Desde o princípio dos tempos, a humanidade conhece substâncias cujo condão de emprestar ao homem uma falsa ideia de poder minam-lhe a saúde e atiram-no no limbo ético em que vem se afundando mais e mais desde então. A discussão quanto ao potencial arrasador das drogas é quase envergonhado em “Synchronic”, e assim mesmo, Aaron Moorhead e Justin Benson ainda encontram um meio de suavizar mais um tanto possíveis choques do espectador mais melindroso ao abordar o problema sob a ótica do suposto autoconhecimento, da pretensa cura para toda natureza de trauma, até os futuros, e, claro, alívio efêmero para um cotidiano opressivo que não tarda a redundar em graus severos de depressão, que por seu turno, deriva para males do corpo que vão passando despercebidos — ou são mesmo ignorados deliberadamente —, e por fim, uma morte que pode ser ou rápida e serena ou desesperadoramente arrastada, sem que a ciência tenha margem larga o bastante para agir. O problema é que esse último tópico brota como uma solução ex machina, artificiosa, para resolver o conflito mimetizado no argumento central, o tormento de dois amigos que se descobrem infelizes por razões diversas.

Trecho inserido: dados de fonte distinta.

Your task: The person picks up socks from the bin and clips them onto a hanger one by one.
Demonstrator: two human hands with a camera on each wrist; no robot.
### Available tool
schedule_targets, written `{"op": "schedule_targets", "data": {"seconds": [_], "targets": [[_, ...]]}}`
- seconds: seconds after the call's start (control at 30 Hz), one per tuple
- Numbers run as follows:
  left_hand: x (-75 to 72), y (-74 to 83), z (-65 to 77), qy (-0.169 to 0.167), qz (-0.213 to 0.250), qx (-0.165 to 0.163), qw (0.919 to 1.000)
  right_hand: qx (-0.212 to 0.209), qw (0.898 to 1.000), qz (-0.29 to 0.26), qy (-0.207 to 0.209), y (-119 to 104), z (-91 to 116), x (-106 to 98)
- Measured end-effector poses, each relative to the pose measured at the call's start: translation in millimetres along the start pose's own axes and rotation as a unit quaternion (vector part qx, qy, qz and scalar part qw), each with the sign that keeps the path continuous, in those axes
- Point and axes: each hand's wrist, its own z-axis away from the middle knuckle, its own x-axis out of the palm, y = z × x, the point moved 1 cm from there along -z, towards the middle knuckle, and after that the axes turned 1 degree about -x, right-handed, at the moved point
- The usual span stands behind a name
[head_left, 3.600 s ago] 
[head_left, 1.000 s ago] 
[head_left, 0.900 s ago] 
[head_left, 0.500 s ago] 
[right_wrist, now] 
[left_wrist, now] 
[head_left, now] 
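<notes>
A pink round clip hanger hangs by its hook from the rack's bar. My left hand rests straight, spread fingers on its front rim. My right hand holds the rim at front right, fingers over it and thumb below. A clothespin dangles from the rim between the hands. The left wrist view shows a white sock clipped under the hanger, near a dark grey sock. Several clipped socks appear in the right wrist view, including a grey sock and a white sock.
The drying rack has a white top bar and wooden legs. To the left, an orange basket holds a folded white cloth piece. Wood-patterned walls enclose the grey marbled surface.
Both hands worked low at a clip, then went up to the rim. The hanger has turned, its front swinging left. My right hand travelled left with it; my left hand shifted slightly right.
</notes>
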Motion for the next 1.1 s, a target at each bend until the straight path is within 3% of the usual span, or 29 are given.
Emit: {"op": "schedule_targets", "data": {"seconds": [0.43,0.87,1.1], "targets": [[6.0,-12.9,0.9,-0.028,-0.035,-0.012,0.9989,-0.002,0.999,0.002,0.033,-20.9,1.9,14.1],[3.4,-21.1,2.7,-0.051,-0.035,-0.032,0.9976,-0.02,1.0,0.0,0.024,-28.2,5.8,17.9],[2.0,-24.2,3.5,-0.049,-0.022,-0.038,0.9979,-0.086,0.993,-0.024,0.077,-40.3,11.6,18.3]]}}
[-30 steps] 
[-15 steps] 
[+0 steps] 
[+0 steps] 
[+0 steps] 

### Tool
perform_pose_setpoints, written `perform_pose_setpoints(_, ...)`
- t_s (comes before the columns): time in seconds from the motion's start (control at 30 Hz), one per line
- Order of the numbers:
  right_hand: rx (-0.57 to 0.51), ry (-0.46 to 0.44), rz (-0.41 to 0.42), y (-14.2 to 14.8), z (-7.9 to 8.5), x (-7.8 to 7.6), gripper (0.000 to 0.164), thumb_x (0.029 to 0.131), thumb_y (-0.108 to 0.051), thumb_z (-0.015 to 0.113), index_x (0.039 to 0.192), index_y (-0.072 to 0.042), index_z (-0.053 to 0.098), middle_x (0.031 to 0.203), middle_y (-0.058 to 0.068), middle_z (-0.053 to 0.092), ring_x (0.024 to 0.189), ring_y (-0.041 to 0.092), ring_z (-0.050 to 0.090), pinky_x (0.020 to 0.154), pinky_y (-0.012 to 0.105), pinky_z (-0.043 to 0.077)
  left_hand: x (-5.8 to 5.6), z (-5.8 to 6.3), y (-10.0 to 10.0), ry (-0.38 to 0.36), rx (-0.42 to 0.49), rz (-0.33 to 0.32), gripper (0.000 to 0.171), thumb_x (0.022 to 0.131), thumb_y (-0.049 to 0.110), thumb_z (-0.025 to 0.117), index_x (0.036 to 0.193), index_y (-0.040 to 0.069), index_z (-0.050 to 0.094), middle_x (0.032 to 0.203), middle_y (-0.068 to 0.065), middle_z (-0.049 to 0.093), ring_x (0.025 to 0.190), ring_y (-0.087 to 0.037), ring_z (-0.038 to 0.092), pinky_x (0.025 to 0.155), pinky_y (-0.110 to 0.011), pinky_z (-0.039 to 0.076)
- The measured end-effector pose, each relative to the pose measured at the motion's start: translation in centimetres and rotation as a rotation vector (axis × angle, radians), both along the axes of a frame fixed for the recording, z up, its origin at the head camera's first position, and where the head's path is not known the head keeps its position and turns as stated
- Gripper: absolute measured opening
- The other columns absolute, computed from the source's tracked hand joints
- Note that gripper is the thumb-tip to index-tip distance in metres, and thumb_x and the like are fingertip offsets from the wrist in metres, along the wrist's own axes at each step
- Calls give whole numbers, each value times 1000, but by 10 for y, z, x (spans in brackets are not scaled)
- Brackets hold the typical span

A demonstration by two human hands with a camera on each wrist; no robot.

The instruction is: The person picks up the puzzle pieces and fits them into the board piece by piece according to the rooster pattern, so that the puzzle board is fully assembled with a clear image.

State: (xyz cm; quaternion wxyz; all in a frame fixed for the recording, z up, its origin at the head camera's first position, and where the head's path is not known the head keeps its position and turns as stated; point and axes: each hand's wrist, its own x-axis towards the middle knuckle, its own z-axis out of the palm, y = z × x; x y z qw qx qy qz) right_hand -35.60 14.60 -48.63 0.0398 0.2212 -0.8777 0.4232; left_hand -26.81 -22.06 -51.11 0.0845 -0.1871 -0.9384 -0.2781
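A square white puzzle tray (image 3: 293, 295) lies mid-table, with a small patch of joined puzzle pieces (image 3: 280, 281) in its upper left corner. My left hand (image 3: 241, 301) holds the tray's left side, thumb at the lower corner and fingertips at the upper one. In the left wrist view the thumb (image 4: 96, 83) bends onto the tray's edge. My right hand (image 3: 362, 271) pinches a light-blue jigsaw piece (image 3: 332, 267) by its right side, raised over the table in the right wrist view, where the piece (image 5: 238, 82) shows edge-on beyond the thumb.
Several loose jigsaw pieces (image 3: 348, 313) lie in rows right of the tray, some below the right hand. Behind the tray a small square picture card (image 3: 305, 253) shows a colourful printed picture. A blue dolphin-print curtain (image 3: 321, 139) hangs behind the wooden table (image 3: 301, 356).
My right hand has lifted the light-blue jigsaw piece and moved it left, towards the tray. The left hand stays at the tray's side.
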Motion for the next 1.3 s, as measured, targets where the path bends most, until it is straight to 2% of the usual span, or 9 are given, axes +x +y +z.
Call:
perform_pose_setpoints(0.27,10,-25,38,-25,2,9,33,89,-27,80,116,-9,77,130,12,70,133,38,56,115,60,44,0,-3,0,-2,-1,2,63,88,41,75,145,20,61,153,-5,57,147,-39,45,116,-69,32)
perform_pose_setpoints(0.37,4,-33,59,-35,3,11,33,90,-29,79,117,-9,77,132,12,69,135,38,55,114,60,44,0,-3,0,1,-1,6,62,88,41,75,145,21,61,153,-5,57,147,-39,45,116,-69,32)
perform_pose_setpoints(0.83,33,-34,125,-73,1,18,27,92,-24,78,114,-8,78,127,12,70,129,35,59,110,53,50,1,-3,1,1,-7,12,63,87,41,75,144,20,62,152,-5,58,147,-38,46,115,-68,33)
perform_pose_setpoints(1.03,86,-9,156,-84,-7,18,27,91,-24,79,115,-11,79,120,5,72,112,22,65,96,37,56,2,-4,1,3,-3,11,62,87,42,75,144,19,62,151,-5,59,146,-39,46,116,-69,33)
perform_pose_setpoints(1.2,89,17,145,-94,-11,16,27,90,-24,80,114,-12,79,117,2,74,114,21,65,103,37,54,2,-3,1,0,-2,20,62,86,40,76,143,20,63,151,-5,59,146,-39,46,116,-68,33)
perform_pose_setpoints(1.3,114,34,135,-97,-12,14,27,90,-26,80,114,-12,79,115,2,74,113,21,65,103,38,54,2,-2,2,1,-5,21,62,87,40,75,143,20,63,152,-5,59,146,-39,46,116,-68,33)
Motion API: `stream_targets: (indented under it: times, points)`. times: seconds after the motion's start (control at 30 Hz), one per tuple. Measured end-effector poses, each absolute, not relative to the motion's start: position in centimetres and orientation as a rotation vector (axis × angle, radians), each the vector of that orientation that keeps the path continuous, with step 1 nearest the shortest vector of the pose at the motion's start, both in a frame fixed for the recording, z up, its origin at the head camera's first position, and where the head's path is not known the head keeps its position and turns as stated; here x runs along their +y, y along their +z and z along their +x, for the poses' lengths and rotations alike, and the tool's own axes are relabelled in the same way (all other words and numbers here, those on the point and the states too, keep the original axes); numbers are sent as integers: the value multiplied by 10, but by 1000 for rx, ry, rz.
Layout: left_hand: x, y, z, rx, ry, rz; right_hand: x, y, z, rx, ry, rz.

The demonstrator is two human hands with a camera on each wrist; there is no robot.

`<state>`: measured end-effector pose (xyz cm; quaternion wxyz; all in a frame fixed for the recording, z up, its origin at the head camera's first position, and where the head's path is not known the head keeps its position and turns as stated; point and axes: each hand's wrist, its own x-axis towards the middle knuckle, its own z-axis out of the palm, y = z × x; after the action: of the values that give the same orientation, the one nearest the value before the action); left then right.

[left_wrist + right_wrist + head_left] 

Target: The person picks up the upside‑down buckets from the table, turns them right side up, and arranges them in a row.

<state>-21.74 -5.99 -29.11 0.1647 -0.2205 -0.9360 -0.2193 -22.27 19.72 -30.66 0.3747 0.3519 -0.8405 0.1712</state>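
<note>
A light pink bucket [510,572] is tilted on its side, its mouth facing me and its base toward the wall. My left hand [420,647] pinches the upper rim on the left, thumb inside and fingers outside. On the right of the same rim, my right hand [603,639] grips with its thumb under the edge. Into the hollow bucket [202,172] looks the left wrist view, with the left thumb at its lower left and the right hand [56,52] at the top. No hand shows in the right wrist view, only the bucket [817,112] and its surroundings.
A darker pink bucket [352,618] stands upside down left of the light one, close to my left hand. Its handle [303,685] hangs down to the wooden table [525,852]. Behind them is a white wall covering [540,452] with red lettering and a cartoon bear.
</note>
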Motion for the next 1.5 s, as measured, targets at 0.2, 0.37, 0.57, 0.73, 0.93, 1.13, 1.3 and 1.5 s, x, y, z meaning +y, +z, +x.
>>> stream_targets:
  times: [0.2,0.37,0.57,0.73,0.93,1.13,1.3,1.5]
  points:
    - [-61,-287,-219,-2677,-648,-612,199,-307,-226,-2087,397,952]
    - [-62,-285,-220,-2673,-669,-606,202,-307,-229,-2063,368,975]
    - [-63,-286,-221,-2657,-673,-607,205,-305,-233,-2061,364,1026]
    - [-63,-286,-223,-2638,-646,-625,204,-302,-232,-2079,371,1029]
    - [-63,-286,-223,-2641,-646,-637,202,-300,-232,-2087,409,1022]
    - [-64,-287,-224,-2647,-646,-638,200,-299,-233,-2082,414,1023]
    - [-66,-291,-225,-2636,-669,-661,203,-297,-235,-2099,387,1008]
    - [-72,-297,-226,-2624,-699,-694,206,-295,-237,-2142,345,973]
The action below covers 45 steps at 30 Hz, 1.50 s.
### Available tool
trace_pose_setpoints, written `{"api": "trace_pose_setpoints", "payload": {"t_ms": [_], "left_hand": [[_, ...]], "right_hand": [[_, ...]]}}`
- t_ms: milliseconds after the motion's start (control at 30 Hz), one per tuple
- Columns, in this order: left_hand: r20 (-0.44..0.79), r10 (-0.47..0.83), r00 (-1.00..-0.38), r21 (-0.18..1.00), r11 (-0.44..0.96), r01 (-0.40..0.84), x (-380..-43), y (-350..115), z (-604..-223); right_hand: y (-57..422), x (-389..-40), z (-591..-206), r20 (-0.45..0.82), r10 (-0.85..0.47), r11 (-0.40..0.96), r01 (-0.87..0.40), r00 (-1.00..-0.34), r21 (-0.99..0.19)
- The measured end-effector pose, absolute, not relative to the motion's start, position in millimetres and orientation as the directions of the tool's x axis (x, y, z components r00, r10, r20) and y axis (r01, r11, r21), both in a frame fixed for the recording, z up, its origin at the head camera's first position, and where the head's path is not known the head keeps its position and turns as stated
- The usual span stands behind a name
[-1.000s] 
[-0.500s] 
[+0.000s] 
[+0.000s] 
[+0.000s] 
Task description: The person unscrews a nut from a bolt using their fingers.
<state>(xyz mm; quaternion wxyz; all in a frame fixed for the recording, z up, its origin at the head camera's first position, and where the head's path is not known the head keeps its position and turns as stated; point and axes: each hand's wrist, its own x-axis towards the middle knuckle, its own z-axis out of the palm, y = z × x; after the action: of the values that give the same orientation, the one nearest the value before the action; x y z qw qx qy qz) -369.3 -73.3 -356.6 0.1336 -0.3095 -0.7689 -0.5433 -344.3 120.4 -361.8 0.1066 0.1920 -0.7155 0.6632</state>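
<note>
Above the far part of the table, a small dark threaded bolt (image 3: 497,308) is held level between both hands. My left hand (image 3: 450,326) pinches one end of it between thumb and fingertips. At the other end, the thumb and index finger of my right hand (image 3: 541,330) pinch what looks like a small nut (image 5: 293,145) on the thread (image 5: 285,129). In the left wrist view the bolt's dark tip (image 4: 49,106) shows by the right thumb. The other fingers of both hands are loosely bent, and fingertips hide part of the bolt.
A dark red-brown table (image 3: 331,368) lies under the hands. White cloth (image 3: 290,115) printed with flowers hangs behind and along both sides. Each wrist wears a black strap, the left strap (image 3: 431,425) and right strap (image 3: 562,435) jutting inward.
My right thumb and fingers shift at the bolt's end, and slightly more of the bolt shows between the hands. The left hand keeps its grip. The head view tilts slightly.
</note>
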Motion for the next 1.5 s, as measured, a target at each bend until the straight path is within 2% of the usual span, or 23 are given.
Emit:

O roteiro de Benson é hábil em enganar. Mãos entrelaçadas numa cama parecem dar sinal a um romance prestes a se consumar; entretanto, Travis e Leah, os namorados vividos por Shane Brady e Betsy Holt, preparam-se para ingerir seus comprimidos de Synchronic, um entorpecente sintético que fomenta no usuário a percepção distorcida da realidade, muito mais potente que o manjado ecstasy e o vetusto LSD, ao menos pelo que se apreende das belas imagens propositalmente encavaladas na edição de Michael Felker, supervisionada pelos diretores. Como poder-se-ia esperar como resultado, as coisas saem de controle, e os paramédicos Dennis Dannelly e Steve Denube são vistos saltando da ambulância com um cadáver sobre uma maca. A partir desse ponto, Moorhead e Benson elaboram as idas e vindas na convivência dos personagens de Jamie Dornan e Anthony Mackie, antes expondo o dia a dia particularmente austero dos dois no ofício de oferecer os primeiros-socorros a velhos infartados, vítimas do trânsito de Nova Orleans, Luisiana, no sudeste americano, e, naturalmente, jovens (e nem tanto) enfeitiçados pelo brilho do olho da serpente. Aliás, não é fortuito o emprego dessa imagem para falar, de forma muito velada, da epidemia de overdose de narcóticos na cidade, agravada desde os eventos trágicos em decorrência da passagem do furacão Katrina, em agosto de 2005.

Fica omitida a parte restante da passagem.